The achievement of live birth is the goal of assisted reproductive technology in reproductive medicine. When the selected blastocyst is transferred to the uterus, the degree of implantation of the blastocyst is evaluated by microscopic inspection, and the result is only about 30%-40%, and the method of predicting live birth from the blastocyst image is unknown. Live births correlate with several clinical conventional embryo evaluation parameters (CEE), such as maternal age. Therefore, it is necessary to develop artificial intelligence (AI) that combines blastocyst images and CEE to predict live births.

AIM

To develop an AI classifier for blastocyst images and CEE to predict the probability of achieving a live birth.

METHODS

A total of 5691 images of blastocysts on the fifth day after oocyte retrieval obtained from consecutive patients from January 2009 to April 2017 with fully deidentified data were retrospectively enrolled with explanations to patients and a website containing additional information with an opt-out option. We have developed a system in which the original architecture of the deep learning neural network is used to predict the probability of live birth from a blastocyst image and CEE.

RESULTS

The live birth rate was 0.387 (= 1587/4104 cases). The number of independent clinical information for predicting live birth is 10, which significantly avoids multicollinearity. A single AI classifier is composed of ten layers of convolutional neural networks, and each elementwise layer of ten factors is developed and obtained with 42792 as the number of training data points and 0.001 as the L2 regularization value. The accuracy, sensitivity, specificity, negative predictive value, positive predictive value, Youden J index, and area under the curve values for predicting live birth are 0.743, 0.638, 0.789, 0.831, 0.573, 0.427, and 0.740, respectively. The optimal cut-off point of the receiver operator characteristic curve is 0.207.

CONCLUSION

AI classifiers have the potential of predicting live births that humans cannot predict. Artificial intelligence may make progress in assisted reproductive technology.

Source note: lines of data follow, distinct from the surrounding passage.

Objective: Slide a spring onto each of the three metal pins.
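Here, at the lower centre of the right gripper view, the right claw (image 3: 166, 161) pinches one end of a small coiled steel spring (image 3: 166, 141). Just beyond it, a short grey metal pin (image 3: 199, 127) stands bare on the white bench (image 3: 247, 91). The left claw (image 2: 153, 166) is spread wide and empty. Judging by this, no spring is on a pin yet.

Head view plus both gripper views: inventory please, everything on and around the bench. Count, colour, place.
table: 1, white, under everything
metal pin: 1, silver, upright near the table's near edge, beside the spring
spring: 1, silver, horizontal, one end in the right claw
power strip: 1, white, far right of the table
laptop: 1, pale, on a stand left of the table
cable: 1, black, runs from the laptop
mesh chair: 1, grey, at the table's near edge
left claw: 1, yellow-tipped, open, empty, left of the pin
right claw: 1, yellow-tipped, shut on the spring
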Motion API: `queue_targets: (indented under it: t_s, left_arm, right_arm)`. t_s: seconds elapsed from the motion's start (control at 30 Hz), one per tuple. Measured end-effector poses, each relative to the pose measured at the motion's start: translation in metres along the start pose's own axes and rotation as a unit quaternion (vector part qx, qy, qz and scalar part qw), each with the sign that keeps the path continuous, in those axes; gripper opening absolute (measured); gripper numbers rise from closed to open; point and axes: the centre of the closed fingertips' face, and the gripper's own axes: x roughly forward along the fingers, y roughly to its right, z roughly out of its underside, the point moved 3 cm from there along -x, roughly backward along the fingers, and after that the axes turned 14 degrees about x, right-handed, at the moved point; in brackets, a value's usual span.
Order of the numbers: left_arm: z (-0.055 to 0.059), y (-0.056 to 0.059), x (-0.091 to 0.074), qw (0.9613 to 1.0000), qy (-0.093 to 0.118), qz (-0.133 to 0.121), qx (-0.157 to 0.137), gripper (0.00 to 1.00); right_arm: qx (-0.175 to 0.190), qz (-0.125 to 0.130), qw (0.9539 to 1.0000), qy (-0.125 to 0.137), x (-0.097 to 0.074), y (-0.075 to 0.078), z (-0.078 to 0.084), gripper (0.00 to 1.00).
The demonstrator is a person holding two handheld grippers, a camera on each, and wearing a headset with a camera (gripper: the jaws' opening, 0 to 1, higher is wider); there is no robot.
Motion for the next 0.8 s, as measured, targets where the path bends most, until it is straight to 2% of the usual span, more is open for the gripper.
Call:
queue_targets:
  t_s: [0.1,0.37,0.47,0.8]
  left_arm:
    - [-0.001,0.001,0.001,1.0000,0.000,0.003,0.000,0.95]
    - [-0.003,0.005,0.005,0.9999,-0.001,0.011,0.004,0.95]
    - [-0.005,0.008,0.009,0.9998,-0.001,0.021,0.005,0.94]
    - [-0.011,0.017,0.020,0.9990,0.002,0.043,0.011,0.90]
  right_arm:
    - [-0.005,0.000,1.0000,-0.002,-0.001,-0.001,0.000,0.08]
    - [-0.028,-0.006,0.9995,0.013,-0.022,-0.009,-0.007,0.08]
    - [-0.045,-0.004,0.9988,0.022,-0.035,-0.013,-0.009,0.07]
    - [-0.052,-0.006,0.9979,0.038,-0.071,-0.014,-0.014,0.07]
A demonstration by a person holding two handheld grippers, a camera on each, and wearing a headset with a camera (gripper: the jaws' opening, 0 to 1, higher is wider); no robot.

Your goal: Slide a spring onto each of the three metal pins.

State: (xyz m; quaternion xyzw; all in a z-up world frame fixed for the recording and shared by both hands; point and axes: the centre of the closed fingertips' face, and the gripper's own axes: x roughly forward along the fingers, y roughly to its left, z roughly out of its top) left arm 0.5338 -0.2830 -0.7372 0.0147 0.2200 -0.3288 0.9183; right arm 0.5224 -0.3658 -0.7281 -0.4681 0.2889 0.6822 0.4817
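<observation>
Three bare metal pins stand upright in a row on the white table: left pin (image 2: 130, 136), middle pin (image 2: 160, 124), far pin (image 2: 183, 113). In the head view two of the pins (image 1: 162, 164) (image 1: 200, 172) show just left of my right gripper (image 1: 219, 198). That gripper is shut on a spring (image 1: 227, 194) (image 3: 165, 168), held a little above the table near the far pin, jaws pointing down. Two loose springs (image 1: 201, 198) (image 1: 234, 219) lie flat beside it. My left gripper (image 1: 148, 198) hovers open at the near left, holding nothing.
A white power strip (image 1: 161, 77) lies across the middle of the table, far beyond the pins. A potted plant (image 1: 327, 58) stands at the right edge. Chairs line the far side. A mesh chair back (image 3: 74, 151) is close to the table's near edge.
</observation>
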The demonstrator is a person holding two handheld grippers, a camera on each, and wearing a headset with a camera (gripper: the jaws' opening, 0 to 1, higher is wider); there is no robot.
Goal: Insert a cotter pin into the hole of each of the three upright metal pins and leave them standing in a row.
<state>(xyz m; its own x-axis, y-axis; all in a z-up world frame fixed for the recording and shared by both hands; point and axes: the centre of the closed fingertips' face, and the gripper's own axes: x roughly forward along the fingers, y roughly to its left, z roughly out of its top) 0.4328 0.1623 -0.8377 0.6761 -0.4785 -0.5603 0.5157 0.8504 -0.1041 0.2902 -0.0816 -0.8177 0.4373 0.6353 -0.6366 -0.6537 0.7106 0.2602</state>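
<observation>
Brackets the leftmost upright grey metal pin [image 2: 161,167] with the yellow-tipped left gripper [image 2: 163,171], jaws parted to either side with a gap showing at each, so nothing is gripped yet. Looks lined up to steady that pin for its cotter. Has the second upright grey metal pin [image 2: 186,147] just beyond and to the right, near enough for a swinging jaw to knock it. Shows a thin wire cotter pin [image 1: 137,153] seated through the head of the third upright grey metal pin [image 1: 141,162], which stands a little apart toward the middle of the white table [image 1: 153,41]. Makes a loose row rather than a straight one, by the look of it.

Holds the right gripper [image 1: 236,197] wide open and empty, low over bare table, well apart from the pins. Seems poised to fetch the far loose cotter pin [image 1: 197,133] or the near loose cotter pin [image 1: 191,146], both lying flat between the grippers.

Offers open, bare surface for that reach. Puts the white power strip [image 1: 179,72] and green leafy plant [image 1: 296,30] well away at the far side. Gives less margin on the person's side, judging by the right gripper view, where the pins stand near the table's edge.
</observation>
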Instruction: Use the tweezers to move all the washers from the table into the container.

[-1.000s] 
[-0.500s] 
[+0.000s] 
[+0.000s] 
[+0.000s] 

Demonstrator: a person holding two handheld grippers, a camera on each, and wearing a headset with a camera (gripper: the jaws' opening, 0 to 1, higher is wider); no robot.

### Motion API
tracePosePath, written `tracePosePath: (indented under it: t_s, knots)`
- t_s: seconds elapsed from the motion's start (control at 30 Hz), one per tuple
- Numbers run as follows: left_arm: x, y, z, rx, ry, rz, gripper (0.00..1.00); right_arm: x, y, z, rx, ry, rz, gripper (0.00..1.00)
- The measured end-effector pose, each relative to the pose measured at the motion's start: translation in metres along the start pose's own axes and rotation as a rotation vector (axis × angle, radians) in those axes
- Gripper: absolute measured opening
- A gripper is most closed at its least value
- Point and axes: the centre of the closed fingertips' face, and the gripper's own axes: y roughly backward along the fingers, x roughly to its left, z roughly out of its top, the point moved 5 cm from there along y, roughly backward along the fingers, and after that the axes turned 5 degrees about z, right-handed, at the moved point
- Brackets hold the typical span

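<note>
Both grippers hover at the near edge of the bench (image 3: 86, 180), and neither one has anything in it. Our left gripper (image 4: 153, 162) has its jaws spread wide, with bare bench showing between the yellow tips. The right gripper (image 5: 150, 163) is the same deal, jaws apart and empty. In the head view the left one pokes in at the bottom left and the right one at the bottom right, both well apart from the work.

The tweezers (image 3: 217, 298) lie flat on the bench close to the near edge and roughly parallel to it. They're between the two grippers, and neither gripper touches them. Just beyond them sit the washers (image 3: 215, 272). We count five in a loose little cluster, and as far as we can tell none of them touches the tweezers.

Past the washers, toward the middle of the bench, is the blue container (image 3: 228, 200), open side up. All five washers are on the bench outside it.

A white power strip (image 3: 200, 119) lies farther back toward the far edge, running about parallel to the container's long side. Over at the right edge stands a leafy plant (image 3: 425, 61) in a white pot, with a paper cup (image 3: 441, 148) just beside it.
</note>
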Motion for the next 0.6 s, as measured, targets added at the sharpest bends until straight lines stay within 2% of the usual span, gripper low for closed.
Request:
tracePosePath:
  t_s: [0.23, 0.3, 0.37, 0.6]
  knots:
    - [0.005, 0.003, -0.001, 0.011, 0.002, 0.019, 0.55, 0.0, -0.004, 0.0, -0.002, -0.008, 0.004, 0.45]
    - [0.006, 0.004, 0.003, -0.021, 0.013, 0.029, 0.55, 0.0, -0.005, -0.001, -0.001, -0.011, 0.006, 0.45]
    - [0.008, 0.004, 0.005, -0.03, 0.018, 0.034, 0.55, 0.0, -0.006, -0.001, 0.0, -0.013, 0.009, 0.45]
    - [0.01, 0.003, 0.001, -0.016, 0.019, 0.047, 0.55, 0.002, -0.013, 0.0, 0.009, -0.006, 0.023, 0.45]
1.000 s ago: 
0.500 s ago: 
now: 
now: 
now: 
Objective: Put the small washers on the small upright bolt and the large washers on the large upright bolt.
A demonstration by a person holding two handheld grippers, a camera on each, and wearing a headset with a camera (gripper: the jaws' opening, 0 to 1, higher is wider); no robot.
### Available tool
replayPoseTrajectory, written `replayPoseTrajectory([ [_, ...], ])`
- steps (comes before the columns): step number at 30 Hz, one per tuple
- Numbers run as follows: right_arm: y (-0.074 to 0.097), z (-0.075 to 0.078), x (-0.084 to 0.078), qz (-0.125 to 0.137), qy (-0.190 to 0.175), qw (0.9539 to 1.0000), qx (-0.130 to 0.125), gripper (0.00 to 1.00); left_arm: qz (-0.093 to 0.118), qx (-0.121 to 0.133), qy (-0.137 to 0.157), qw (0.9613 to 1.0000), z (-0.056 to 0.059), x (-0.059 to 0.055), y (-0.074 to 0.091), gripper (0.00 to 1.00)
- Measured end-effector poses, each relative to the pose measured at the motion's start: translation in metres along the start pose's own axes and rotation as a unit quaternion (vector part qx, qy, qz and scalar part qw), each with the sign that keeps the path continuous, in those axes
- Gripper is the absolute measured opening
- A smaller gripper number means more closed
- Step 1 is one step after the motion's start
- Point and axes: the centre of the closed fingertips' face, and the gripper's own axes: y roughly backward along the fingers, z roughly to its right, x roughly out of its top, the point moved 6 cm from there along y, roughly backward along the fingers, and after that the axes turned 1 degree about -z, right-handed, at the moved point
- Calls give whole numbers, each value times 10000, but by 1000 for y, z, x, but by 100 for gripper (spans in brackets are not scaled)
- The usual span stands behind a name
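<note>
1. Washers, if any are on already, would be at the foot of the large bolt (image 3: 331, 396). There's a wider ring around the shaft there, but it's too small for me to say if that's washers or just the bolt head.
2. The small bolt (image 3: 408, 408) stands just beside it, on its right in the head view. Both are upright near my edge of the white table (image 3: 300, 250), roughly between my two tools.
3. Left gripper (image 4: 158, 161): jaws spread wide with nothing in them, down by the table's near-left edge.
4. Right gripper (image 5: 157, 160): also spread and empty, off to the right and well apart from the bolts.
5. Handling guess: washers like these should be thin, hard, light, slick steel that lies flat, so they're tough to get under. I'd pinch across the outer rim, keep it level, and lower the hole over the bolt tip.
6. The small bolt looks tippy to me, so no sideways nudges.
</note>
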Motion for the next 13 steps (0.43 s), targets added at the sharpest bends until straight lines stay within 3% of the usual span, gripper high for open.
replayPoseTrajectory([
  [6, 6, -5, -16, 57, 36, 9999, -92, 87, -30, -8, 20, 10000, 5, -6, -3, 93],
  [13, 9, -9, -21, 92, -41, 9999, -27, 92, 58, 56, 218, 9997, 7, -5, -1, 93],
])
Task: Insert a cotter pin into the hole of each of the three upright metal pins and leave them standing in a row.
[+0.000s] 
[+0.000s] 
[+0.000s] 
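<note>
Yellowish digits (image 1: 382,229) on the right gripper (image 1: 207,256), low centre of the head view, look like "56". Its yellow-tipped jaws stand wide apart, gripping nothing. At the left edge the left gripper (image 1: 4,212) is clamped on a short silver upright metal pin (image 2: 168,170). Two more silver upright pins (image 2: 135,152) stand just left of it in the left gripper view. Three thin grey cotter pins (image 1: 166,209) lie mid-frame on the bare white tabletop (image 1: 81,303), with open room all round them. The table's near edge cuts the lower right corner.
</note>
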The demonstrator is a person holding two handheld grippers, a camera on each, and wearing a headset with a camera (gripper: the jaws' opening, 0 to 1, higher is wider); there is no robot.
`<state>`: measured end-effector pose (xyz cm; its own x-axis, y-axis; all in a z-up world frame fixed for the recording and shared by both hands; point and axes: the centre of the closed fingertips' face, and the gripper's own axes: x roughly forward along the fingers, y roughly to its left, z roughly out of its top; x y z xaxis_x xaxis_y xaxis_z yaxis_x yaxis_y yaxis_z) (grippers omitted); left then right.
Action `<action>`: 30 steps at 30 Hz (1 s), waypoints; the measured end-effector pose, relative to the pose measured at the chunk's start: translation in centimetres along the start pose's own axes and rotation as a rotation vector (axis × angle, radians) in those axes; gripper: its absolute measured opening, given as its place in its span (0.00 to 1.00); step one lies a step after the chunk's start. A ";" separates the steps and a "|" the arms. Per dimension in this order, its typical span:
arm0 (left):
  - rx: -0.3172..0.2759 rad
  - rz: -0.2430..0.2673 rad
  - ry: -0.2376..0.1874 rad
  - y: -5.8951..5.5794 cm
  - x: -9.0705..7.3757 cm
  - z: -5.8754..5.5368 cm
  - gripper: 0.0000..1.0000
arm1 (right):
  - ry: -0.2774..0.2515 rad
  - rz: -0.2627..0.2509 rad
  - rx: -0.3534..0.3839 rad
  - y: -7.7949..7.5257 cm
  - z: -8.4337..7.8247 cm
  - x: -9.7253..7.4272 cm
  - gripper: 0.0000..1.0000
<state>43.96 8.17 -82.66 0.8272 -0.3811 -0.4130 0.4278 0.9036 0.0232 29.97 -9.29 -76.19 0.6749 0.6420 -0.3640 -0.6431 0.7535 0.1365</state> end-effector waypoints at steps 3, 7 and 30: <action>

Keywords: Artificial intelligence, Blastocyst, Deep learning, Live birth, Machine learning, Neural network

Core Tip: The feasibility of predicting live birth by artificial intelligence (AI) combining blastocyst images and conventional embryo evaluation parameters (CEE) is investigated because there is no human method to predict live birth from blastocyst image. Deep learning of blastocyst images is performed by using the original conventional neural network, and the elementwise layer network is used for independent CEE factors to develop a single AI classifier, the accuracy, sensitivity, specificity and area under the curve values used to predict live birth by the AI are 0.743, 0.638, 0.789, and 0.740, respectively.